(To do): Write out the data below in full, unchanged, minus the images.

(Data excerpt):
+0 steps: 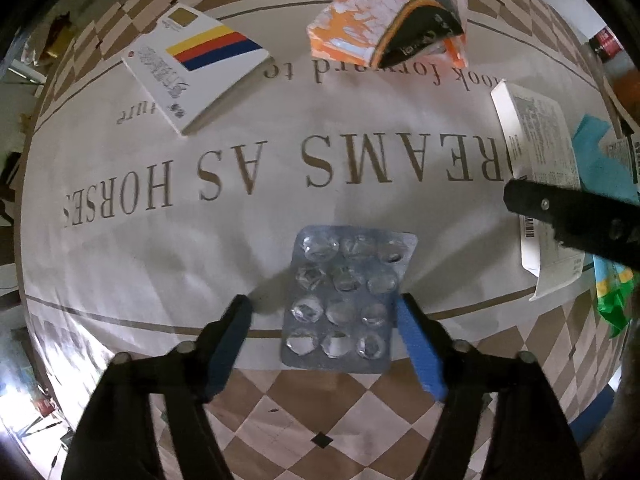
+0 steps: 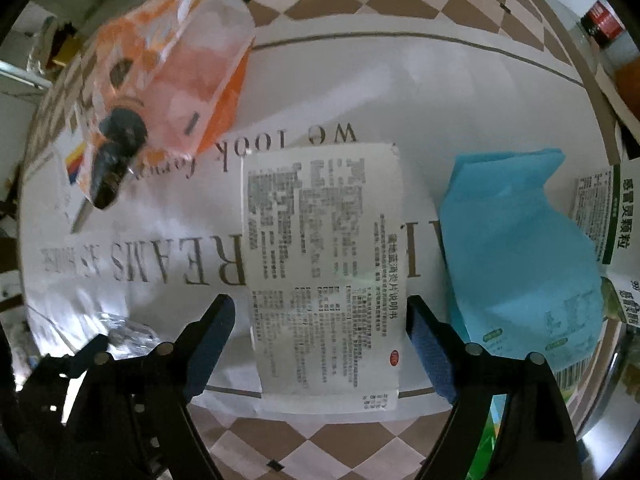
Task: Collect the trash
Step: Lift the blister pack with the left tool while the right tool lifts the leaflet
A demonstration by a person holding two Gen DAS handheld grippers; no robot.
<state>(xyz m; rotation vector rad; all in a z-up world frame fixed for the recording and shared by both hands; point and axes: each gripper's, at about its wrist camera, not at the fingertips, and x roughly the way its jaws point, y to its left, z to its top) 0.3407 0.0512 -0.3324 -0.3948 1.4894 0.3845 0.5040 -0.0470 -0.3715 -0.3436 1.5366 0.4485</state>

(Output of the task):
+0 steps: 
+0 steps: 
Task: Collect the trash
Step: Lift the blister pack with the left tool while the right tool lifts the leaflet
A demonstration by a person holding two Gen DAS handheld grippers; no robot.
<state>(xyz m; rotation vector rad; all in a z-up world frame fixed for the recording and shared by both hands; point and axes: each gripper's, at about its wrist camera, not at the fingertips, and x roughly the way its jaws point, y to its left, z to its top) 0.3407 0.0512 -0.3324 -0.3948 1.4894 0.3845 0.5040 -0.0470 -0.3715 -0.3436 1.5366 0.4485</state>

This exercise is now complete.